_Goal of the exercise_
Verbatim copy, images omitted: return the full listing.

********************

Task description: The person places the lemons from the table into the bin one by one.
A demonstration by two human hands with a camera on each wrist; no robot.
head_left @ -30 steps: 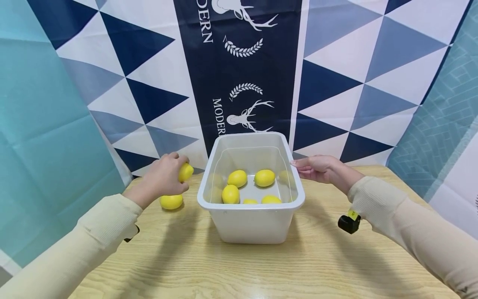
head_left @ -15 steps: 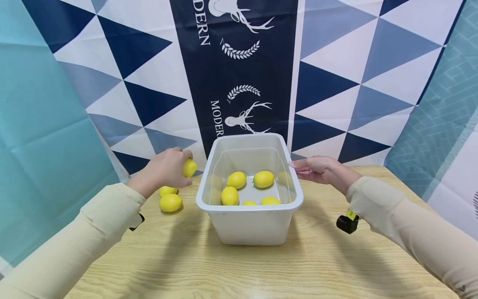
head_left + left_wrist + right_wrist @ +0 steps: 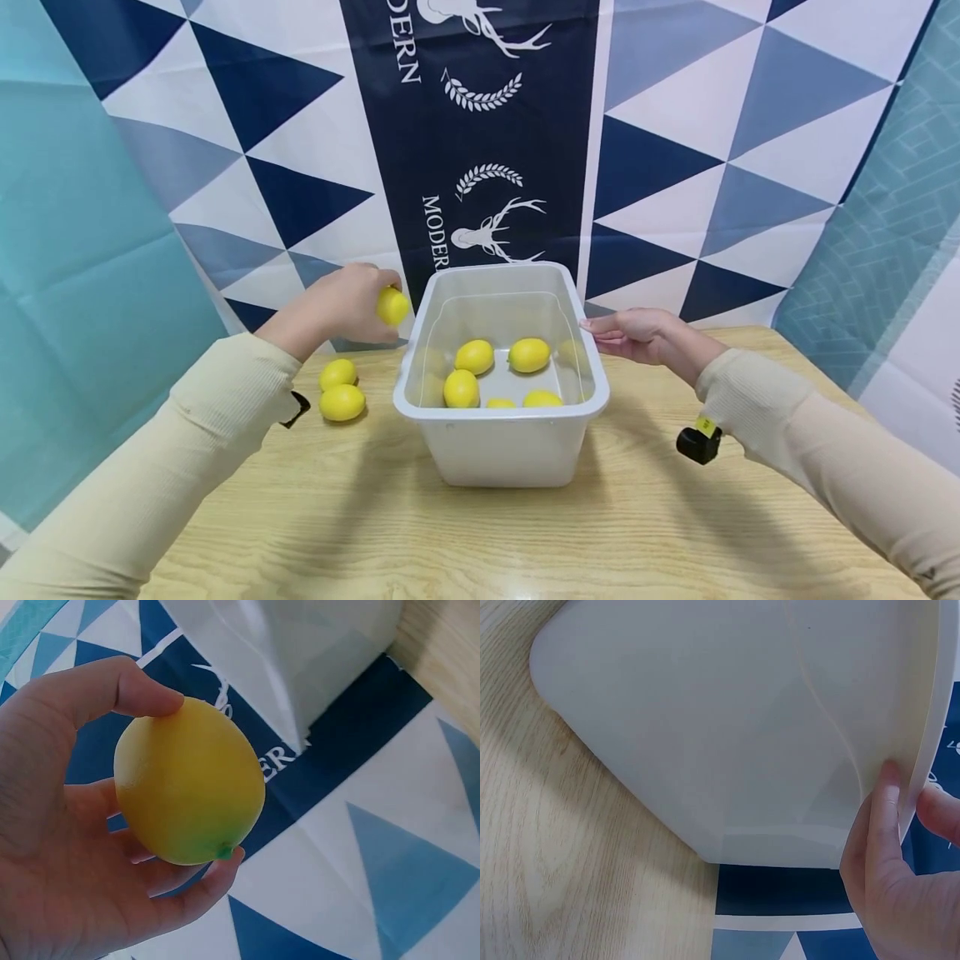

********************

_Task answer_
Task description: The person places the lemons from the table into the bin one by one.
A demonstration by two human hands with a camera on each wrist; no robot.
head_left @ -30 steps: 
head_left @ -15 steps: 
head_left + left_wrist + right_wrist @ +0 steps: 

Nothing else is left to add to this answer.